We have not attempted to set out all of the evidence in detail, but only so much as we think necessary for a determination of the case.

The question for decision relates to liability of the father. No serious contention is made with respect to the son's liability.

The case went to the jury on counts 3, 4 and 5. In count 3 it is averred that 'plaintiff was in the garage or tool shed belonging to the defendant J. J. Winfrey, which garage or tool shed was located at or near the residence of the defendant J. J. Winfrey, * * * at a time and place where plaintiff had a right to be, when at said time and place, Charles Winfrey, a minor son, servant, agent or employee of the defendant J. J. Winfrey, whilst acting within the line and scope of his family relationship, servant, agent or employee of said defendant, negligently ran an automobile belonging to defendant J. J. Winfrey upon, over or against plaintiff,' causing the injuries complained of. It is further averred that plaintiff's injuries 'were proximately caused by the negligence of the said Charles Winfrey whilst acting within the family relationship, agency, servitude or employment of the defendant J. J. Winfrey'.

The negligence charged in count 4 is that the defendant J. J. Winfrey 'permitted his minor son, viz: Charles Winfrey, a minor son of defendant aged about 17 years, to operate an automobile belonging to defendant J. J. Winfrey knowing at the time that the said Charles Winfrey was reckless, incompetent and negligent in operating automobiles, and knowing at the time that to permit his said minor son to operate said automobile, said minor son would likely cause said automobile to be run upon, over or against some person and injure said person' and that 'by reason of the negligence of the defendant J. J. Winfrey in negligently permitting his minor son to operate said automobile, said minor son, viz: Charles Winfrey, negligently ran said automobile belonging to defendant J. J. Winfrey upon, over or against plaintiff,' thereby causing the injuries complained of. It is also averred that plaintiff's injuries were 'proximately caused by the negligence of the defendants as aforesaid'.
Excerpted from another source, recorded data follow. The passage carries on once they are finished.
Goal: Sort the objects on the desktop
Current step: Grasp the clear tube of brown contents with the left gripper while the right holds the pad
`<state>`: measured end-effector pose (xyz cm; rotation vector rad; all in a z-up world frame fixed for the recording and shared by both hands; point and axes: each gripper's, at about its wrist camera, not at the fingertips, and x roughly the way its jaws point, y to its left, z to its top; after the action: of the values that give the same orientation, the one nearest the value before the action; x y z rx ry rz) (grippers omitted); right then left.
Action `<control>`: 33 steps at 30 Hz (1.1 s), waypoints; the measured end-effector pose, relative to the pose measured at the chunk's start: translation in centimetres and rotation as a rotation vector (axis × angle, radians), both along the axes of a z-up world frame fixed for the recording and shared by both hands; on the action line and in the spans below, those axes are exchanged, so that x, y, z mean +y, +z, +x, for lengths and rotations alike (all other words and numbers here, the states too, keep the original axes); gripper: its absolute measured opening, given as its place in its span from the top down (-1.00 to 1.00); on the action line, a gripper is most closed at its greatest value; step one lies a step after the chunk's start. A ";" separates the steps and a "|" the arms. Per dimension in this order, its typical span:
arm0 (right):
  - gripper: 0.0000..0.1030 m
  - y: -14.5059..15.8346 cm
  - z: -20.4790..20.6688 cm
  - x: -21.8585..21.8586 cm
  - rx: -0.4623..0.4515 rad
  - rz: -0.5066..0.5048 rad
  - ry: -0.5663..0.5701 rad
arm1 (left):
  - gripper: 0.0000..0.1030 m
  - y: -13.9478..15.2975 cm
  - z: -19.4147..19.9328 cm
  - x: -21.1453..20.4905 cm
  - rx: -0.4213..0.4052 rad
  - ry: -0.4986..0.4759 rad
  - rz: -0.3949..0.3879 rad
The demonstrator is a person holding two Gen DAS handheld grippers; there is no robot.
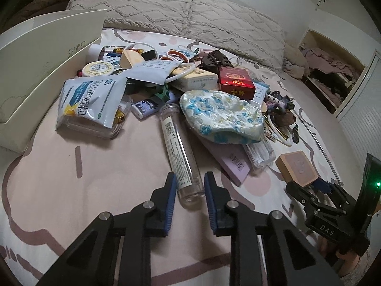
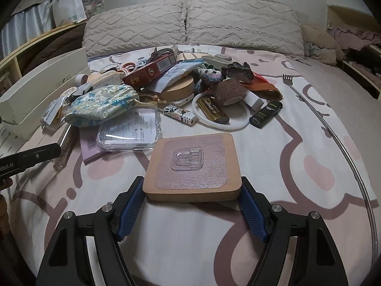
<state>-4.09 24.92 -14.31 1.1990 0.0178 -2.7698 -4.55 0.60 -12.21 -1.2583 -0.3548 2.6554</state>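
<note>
The left gripper (image 1: 190, 186) sits at the near edge of the bed (image 1: 59, 178), its blue pads (image 1: 172, 195) closed in on the bottom end of a clear plastic tube (image 1: 179, 150) with a printed label too small to read; the tube lies on the sheet and runs away toward the heap. Whether the pads actually press on it cannot be told.

The right gripper (image 2: 192, 196) clamps a flat, tan, rounded square block (image 2: 193, 166) by its two side edges. A clear adhesive sheet with a moulded plastic hook at its middle covers the block's top. The left wrist view shows this gripper's housing marked "DAS".

Just beyond the block lie a clear plastic case (image 2: 129, 132) over a lilac booklet (image 2: 89, 145), a patterned lighter (image 2: 179, 115), and a white ring (image 2: 220, 114) around a gold battery (image 2: 212, 112). To the right, a black lighter (image 2: 265, 114) shows green writing that cannot be made out.

At the left of the heap, a blue-flowered fabric pouch (image 1: 221, 116) rests above the tube. Farther back stand a red carton (image 1: 235, 82) with gold Chinese characters and a white sachet (image 1: 92, 100) with blue Chinese print.

Along the bed's left edge stands a cream box (image 1: 40, 71) marked "SHOES". A metal back-scratcher (image 2: 289, 79) lies toward the right edge. Two textured pillows (image 2: 190, 26) line the far edge.
</note>
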 end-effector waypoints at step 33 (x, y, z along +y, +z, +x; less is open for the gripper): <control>-0.50 -0.1 1.8 -0.6 0.002 -0.019 0.010 | 0.51 -1.1 -0.2 2.2 0.009 0.002 -0.201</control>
<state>-2.34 24.32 -14.36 1.1879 -0.0025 -2.7558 -4.77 2.83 -13.31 -1.2996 -0.0894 2.7543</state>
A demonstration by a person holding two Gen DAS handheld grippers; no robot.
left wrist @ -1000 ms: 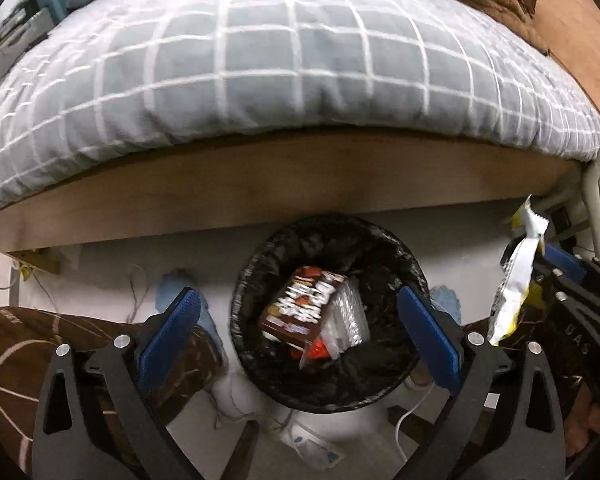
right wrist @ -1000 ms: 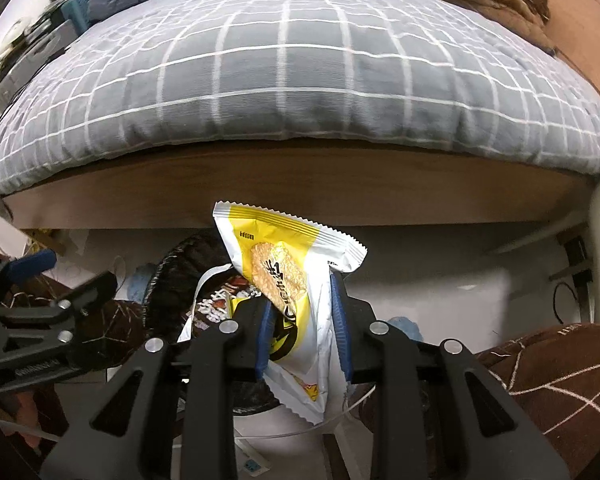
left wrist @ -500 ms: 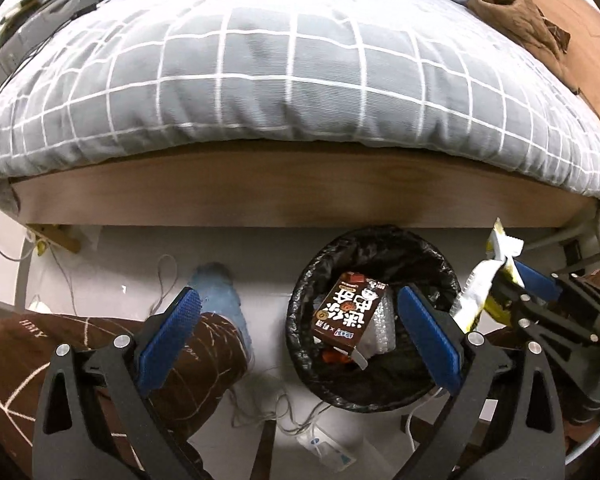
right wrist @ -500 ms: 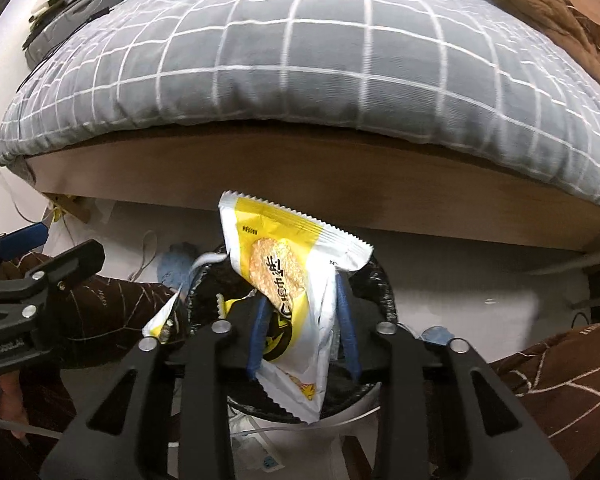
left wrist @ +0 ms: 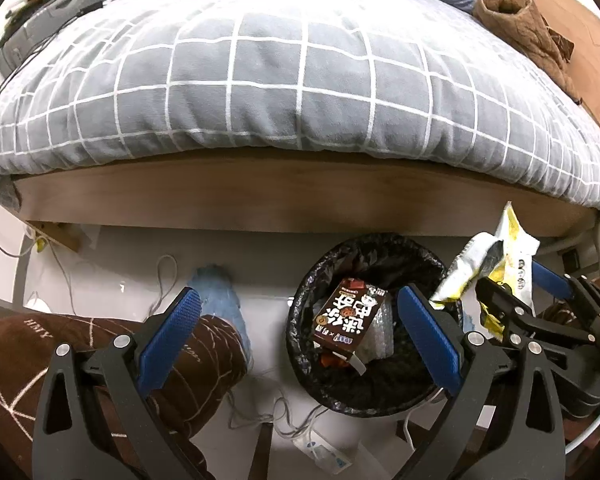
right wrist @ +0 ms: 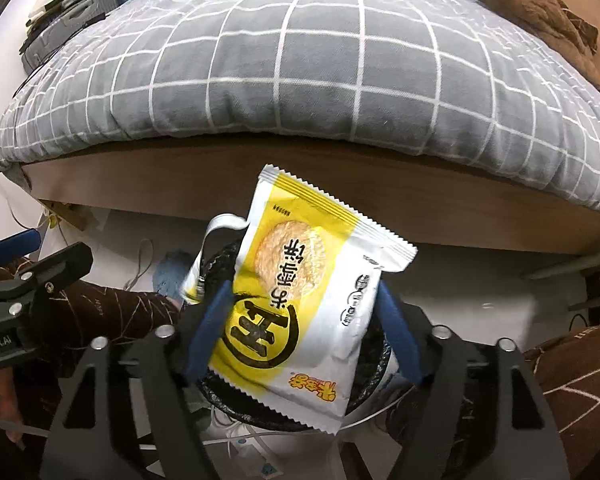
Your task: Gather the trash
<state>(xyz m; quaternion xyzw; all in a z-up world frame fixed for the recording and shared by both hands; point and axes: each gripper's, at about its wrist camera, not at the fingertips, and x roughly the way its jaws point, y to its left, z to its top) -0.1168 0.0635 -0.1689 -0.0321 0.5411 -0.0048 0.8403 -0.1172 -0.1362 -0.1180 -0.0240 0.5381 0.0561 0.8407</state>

The gravamen of count 5 is that 'the plaintiff was an employee of the defendant J. J. Winfrey on a farm near Boaz, Marshall County, Alabama, when at said time and place, whilst the plaintiff was engaged in his employment by the defendant J. J. Winfrey, and was in or about the garage or tool shed of the defendant J. J. Winfrey, at a place where he had a right to be, the servant, agent or employee of the defendant J. J. Winfrey, viz: Charles Winfrey, a minor son of defendant, J. J. Winfrey, whilst acting within the scope of his agency, servitude or employment by J. J. Winfrey, negligently operated an automobile belonging to defendant J. J. Winfrey so as to cause the same to be run upon, over or against plaintiff, and as a proximate consequence of such negligence' plaintiff sustained his alleged injuries.

It is apparent that liability of the father is sought to be fixed under three separate theories, viz.: (1) the 'family purpose' doctrine in the operation of automobiles (not adhered to in Alabama, as will be hereinafter shown); (2) permitting his son to operate the automobile, knowing him to be 'reckless, incompetent and negligent in operating automobiles, and knowing at the time that to permit' him to operate said automobile, he 'would likely cause said...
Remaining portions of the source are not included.